HBF1 and HBF2 Encode Floral Repressors Reducing Ehd1 Expression.

(A) and (B) Quantification of mRNA levels of Ehd1, Hd3a, and RFT1 in leaves of proACT:HBF1 (A) and proACT:HBF2 (B) overexpression plants grown for 8 weeks under LD (16 h light) and then shifted to SD (10 h light). UBQ was used as standard for quantification of gene expression. Data are represented by mean ± sd.
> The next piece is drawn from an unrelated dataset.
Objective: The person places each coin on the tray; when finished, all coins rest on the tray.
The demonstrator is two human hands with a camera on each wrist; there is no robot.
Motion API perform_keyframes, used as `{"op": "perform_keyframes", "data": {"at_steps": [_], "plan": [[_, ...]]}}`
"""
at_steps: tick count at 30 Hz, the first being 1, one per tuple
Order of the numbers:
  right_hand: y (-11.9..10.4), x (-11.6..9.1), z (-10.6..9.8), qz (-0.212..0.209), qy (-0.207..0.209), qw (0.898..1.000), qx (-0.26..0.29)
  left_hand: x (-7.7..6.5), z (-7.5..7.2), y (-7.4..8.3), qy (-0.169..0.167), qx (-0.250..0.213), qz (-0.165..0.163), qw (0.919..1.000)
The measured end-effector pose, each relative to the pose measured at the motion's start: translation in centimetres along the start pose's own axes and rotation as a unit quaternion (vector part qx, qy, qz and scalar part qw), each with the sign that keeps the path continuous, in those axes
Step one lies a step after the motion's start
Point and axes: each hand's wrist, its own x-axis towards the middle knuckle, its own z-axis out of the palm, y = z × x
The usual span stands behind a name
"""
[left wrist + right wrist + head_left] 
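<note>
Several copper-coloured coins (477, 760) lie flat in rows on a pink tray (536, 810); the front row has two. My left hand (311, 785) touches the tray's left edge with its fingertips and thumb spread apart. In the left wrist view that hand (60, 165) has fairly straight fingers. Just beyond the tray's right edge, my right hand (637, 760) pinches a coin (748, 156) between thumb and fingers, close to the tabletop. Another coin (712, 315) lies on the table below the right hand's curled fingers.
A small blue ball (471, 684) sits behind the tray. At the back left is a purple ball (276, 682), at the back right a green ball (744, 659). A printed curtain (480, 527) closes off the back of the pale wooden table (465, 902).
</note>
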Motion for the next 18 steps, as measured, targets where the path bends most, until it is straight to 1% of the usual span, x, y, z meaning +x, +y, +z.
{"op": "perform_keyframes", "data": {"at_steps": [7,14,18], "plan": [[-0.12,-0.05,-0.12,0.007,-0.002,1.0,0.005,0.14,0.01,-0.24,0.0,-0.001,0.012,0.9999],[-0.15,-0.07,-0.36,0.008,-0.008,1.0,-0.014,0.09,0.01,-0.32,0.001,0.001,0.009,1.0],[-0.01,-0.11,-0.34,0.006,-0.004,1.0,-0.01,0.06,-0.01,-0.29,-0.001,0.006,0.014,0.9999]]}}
(C) Days to heading of wild type, proACT:HBF1, proACT:HBF2, and proACT:OsFD1 overexpressors grown for 8 weeks under LD (16 h light) and then shifted to SD (10 h light).

(D) Heading dates of wild type (Dongjin) and hbf1-1 mutants grown under continuous LD (14.5 h light) or continuous SD (10 h light).

(E) to (G) Expression of Ehd1 (E), Hd3a (F), and RFT1 (G) in hbf1-1 mutant plants compared with the wild type.

(H) to (K) mRNA levels are shown at 10 and 17 d after shifting plants from LD to SD.

(H) and (I) Nipponbare wild type and T2 hbf1 hbf2 CRISPR mutants grown under continuous LD (14.5 h light) (H) or shifted from LD (16 h light) to SD (10 h light) 8 weeks after sowing (I). Arrowheads indicate the emerging panicles.

(J) and (K) Quantification of heading dates in the same plants as in (H) and (I), respectively (n indicates the number of plants scored). Asterisks indicate P < 0.05 in an unpaired two tailed Student’s t test. E-n = × 10⁻ⁿ. The detailed genotypes of the mutants are reported in Supplemental Figure 5C.

ANOVA tests for graphs in (A) to (G), (J), and (K) are shown in Supplemental File 1.